6月22日の鳥栖戦、前半31分、札幌FWジェイ(中央)が2点目を決め、広告塔のスタンドに腰かけて上機嫌、先制点の石川(左)、後半に得点した鈴木と共に、結果的にこの日の3得点を決めた3人が並んだ。札幌厚別公園競技場、撮影・石井一弘

コンサドーレの王道を拓く
札幌の得点源はトップ・スリーの駆け引き
 北海道コンサドーレ札幌は、頂上に立ちゆっくりと四方を見回している暇はない。J1のベスト3を目指し、ルヴァンカップのプライムステージ(ベスト8)への進撃は見事だった。天皇杯JFA全日本サッカー選手権が思わぬ敗退で「肩の荷が下りた」と言わざるを得ない。鈴木武蔵、アンデルソン・ロペス、ルーカス・フェルナンデスの3人は、期待通りの働きを見せている。もう一人のスター、チャナティップは、けがが長引いているようだが、必ずや復帰してくれるだろう。
 気になるのはタイ国の新聞テレビ会社の報道関係者の人事異動。最近札幌ドームでも、あいさつ回りが盛んなこと。さらに西野朗前サムライブルー監督のタイ代表監督就任騒動で、気になることが多くなった。
 現状は、コンサドーレの監督はじめスタッフ、選手の夏恒例の「移動」がどうなるか。けがから復帰した選手と、若手選手の動向、ベテラン移籍選手にも注目したい。
ジェイは1トップで良いか
 FWジェイが6月22日の対サガン鳥栖戦で今季初得点1を記録した。ルーカスからのコーナーキックを頭で叩き込んだ。よみがえったイングランドからのジェイ(37)は、2015年にジュビロ磐田に入団32試合に出場20得点をあげた。翌16年も磐田で22試合に出て14得点。17年には札幌に入団14試合で10点。190センチ、89キロの巨漢は、GKからの直接キックをターゲットになってキープアンドパスを出し、活躍してきた。ミシャ監督になった18年は、まだ頼りにされ、24試合に出て9得点をあげた。
 しかし今年はけがや持病でのタイミングが悪く、出場回数が7月11日現在11試合に留まっている。特にジェイの場合1トップ2シャドーのパスサッカーには連動しづらく、CKからの得点と、GKからのロングパスのターゲットが多く、パスサッカーの連動にはいささか不適切。マンマークを引き連れて両サイドに走るか、コーナーフラッグへ相手センターバックを引き連れて、中央を空ける「策」があっても良いだろう。
左シャドーのチャナティップ
 1トップ2シャドーの3−4−3のシステムで、特に1トップに武蔵、右シャドーにアンデルソン・ロペス、左にチャナティップのトライアングルの時に、右WB(ウイングバック)にルーカス・フェルナンデス、左WBに菅大輝。中央のMFは右に宮澤裕樹、左に深井一希。DF陣は右から進藤亮佑。中央がキム・ミンテ、左が福森晃斗。GKク・ソンユンがベストメンバーと見る。

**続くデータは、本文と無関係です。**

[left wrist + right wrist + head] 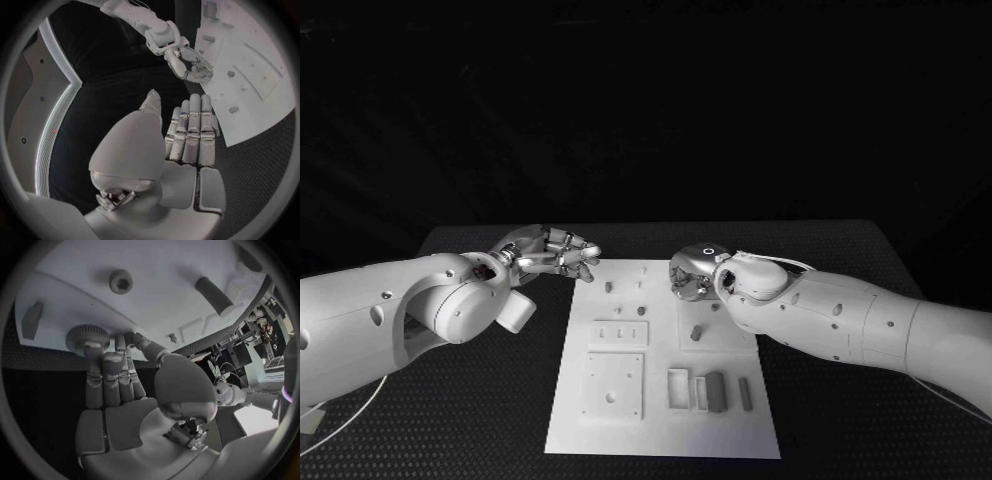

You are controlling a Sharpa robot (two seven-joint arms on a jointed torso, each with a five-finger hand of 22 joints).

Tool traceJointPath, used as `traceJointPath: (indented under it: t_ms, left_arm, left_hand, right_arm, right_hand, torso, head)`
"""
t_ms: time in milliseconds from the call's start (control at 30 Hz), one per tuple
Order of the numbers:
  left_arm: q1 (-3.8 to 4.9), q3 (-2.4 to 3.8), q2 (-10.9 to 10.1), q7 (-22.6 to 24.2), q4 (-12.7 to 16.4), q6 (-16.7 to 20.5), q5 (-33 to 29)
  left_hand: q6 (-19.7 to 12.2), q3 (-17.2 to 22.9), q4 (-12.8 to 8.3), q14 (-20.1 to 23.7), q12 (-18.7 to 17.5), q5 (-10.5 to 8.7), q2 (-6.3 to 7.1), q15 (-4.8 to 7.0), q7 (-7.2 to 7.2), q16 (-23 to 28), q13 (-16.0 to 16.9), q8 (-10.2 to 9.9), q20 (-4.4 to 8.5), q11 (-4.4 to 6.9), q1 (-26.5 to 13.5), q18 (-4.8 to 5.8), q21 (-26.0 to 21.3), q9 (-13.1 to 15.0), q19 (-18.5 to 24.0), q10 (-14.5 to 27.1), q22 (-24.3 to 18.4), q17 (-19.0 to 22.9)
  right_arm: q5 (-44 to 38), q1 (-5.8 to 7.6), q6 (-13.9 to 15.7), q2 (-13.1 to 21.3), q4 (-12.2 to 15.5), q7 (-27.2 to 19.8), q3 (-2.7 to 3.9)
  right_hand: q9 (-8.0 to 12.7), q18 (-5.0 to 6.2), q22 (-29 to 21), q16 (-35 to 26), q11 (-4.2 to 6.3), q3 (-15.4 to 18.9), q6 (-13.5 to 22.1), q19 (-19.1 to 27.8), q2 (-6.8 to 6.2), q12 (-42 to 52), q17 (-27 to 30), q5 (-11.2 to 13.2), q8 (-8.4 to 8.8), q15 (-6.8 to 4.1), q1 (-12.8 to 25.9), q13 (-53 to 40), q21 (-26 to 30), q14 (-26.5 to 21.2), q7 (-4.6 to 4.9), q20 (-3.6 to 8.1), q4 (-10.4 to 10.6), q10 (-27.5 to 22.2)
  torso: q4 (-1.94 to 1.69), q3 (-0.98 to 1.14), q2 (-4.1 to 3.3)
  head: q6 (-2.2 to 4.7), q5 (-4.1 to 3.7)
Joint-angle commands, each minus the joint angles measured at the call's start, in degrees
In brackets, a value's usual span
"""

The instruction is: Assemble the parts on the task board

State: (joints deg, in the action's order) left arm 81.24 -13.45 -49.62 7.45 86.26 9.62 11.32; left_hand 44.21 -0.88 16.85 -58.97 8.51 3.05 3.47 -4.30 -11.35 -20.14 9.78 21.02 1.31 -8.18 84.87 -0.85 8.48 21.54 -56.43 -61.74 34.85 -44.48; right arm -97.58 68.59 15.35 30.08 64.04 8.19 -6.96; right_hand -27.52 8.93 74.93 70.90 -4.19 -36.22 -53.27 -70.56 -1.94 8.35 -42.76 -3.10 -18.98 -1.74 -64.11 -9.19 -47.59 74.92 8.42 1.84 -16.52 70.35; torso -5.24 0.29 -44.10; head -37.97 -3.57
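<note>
The board [668, 360] lies flat in the middle of the table [473, 400], so both hands can reach it. Small grey parts [715, 390] sit on it, some lying in the near corner, some standing further back.

The right hand [692, 275] is over the far end of the board. In the right wrist view its fingers [109, 375] are straight and side by side, and the tips touch a round ridged knob [87, 337]. I think it is feeling for that knob to turn it or lift it. It is not holding it yet.

The left hand [553, 252] waits just past the board's far left corner, likely to stay out of the way. Its fingers [194, 130] are flat and together, holding nothing.

The head view hides the knob behind the right hand. The right wrist view shows it close up, with a long dark peg [215, 294] and a bolt head [120, 281] nearby.
</note>
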Motion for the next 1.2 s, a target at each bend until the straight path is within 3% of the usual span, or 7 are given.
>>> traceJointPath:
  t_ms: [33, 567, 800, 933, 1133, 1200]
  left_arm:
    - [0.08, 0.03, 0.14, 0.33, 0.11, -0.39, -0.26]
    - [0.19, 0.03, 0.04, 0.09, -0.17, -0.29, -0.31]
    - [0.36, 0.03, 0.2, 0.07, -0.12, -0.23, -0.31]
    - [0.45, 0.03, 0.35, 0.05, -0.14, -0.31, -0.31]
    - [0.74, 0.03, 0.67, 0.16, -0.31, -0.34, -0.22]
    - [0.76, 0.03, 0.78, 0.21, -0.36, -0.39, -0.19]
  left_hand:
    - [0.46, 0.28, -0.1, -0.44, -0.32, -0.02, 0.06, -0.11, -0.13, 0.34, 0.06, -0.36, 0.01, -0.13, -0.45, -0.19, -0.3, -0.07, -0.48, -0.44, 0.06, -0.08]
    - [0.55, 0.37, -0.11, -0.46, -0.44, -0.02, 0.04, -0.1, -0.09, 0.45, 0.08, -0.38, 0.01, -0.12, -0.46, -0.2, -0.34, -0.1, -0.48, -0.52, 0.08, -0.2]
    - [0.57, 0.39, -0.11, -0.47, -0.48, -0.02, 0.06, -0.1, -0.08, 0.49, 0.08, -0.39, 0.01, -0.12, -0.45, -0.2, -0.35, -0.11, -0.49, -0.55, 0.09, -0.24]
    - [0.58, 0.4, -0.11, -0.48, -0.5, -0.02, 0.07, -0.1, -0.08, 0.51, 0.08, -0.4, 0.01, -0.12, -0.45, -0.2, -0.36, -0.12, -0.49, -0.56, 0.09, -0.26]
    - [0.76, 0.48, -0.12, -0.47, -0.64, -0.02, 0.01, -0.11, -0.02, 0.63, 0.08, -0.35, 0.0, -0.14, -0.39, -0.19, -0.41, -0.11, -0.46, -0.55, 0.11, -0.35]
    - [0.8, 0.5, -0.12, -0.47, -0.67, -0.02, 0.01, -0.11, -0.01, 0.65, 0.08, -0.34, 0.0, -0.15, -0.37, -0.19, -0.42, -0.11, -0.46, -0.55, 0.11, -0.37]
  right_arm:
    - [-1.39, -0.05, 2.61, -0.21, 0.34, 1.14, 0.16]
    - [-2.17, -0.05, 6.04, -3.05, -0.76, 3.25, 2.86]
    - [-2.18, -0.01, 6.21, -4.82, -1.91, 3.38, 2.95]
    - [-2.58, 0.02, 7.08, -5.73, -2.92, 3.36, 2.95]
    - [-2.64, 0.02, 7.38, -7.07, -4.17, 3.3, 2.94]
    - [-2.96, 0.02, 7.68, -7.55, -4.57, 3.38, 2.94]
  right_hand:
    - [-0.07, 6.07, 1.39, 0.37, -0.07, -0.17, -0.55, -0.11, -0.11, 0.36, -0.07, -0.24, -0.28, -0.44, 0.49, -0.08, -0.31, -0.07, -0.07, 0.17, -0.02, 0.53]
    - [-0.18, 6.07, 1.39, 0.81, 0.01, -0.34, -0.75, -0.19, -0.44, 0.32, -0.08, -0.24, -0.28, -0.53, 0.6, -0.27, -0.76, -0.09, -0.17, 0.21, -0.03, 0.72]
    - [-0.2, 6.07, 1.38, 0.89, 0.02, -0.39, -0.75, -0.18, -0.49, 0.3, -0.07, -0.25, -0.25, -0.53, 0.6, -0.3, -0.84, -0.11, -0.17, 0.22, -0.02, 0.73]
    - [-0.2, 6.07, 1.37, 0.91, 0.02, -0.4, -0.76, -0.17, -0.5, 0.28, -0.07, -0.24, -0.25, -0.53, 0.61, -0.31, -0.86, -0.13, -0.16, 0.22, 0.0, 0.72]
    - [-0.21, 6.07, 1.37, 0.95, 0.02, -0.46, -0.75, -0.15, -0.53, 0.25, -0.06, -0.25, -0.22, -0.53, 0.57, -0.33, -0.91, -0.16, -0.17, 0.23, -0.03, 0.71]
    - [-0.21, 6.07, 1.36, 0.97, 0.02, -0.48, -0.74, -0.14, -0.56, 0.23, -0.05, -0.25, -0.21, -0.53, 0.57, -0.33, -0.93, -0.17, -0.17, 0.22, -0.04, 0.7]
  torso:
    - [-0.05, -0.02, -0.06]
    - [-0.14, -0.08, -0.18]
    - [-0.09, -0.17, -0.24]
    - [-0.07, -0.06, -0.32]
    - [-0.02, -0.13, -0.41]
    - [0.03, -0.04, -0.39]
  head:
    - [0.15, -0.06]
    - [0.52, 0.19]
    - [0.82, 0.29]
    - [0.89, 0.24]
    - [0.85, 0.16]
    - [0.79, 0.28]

 疑義はあろうが、サブには、GK菅野孝憲、DF中村桐耶、濱大耀、石川直樹。MF早坂良太、荒野拓馬、中野嘉大、駒井善成、白井康介、中原彰吾、檀崎竜孔。FWジェイ、岩崎悠人、藤村怜らがいる。さらに大卒内定者が3人ほど。小野伸二がちょっと浮き気味だが、サッカーのスリーBはわきまえている。
久保建英がレアルマドリード!
 スペインのサッカーが日本に上陸した。ヴィッセル神戸のアンドレス・イニエスタ(35)、ダビド・ビジャ(37)。鳥栖にはフェルナンド・トーレス(35)、イサック・クエンカ(28)ら。トーレスが8月にも「引退」を話しているという傍らでFC東京の久保建英(18=神奈川県出身)がスペインのレアルマドリードに移籍が決定した。久保建英と言えば、幼少のころからスペインのバルセロナでサッカーの手ほどきを受けた。サッカー仲間からは、スペイン出身とも言われている。

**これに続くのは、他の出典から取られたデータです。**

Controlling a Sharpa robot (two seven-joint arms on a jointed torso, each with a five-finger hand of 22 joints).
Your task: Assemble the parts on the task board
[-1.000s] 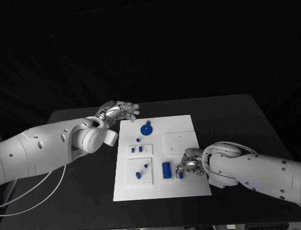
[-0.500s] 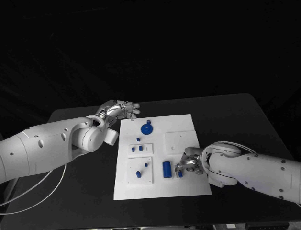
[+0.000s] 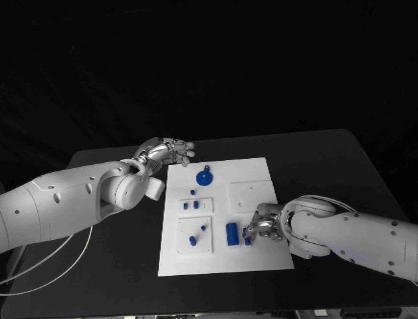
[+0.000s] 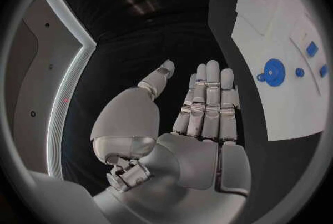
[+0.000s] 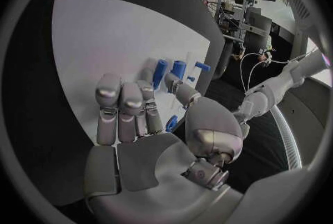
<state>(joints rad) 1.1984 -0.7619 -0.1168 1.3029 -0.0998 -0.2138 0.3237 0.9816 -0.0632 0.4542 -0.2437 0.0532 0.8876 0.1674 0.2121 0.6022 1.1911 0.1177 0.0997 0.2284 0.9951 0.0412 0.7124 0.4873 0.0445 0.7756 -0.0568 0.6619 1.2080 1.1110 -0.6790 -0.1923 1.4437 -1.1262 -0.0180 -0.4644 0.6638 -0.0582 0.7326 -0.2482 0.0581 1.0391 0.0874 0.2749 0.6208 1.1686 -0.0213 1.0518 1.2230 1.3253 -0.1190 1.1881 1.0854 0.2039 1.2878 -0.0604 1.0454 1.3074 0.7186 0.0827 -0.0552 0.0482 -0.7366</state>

 スペインのサッカーは、1900年代、イギリスから帰った留学生らが組織を作ったと言われる。昔は「守りの強さ」を誇っていたが、現在は攻撃的なサッカーでFIFAランキング7位(日本は28位)、ワールドカップは2010年の第19回大会でスペインは優勝している。
 何で今スペインか? トーレスが引退宣言をした(6月21日にSNS上で発表)、翌日厚別で鳥栖戦があり、トーレスは不出場だった。

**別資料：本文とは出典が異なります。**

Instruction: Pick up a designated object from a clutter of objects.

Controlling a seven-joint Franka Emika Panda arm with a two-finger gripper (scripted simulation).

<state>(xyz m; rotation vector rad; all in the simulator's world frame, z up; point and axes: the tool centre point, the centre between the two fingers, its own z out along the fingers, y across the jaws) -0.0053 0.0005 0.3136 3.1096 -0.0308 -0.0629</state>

 その日、関係者に聞いた時の余談。野々村芳和社長やペトロビッチ監督らとの懇談の中で、「最近のスペインの日本上陸選手が多い」という話から、飛躍。「トーレスを採ったら」とやり取り「辞めると言っているから辞めるんだろう」と言うことになった。すかさず「ミシャなら面白いサッカーを教えられるよ」との発言に、通訳がドイツ語で話してしまった。「Bravo」。分かったような、分からなかったような雰囲気だったが、「トーレスの8月を待っている」。